How many lines within the records include the word "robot"? Only that number should be given.

___ Data provided

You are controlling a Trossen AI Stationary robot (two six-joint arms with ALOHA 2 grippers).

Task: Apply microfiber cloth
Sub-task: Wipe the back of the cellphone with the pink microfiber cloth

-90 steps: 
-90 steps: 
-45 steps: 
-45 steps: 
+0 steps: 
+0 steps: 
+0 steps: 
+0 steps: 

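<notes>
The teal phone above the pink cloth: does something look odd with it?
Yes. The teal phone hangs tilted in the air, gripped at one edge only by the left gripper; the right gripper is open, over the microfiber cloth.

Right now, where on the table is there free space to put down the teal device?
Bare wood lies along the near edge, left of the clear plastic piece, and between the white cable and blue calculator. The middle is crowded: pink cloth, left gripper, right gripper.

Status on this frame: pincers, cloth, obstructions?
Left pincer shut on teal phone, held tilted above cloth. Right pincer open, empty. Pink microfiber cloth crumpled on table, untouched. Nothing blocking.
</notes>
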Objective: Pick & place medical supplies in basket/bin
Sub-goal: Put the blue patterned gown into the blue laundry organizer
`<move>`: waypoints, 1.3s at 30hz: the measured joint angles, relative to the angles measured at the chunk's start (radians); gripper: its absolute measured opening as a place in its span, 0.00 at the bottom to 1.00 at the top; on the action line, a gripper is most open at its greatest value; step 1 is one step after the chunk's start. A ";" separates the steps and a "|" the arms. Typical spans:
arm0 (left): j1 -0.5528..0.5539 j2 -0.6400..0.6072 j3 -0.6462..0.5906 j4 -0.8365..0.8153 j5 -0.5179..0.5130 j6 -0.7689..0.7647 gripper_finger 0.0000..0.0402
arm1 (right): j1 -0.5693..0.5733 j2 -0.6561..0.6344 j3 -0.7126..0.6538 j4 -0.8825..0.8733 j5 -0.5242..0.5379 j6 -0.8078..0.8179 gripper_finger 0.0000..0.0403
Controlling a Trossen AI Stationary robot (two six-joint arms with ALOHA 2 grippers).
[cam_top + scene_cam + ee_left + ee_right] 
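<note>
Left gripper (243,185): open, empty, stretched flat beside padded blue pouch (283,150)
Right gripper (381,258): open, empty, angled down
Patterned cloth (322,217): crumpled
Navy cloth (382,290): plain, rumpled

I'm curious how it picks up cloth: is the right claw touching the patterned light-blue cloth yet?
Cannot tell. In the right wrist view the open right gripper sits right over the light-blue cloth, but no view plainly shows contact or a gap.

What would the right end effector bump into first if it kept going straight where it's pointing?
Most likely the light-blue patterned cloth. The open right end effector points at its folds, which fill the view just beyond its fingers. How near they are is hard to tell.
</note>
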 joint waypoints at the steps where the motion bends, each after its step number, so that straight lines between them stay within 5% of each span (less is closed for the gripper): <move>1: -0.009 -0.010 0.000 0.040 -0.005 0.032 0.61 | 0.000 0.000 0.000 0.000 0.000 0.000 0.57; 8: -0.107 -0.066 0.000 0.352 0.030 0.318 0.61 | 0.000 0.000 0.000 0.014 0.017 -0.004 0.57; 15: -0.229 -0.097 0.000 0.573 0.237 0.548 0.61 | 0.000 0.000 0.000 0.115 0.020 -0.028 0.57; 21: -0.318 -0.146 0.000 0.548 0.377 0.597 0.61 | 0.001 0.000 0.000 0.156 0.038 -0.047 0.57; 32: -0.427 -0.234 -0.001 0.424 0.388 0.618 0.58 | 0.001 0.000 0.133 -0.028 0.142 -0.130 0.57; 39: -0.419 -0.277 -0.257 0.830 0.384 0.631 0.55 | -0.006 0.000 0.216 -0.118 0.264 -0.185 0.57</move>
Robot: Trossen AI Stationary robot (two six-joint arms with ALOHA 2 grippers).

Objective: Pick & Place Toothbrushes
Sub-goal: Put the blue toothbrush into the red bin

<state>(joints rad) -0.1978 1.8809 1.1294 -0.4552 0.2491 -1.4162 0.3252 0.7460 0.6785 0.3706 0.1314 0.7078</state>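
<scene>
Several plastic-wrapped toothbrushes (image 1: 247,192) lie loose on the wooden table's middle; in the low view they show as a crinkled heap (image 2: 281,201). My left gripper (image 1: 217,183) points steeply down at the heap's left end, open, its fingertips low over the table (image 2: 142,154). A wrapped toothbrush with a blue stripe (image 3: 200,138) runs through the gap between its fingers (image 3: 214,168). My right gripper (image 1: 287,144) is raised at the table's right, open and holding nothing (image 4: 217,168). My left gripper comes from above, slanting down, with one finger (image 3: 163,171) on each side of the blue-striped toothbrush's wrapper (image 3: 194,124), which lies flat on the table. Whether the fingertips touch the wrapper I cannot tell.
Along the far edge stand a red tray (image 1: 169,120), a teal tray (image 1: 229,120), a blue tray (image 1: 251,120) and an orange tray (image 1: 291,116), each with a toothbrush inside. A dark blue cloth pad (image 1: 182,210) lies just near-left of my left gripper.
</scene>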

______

» **Answer for this exercise**
3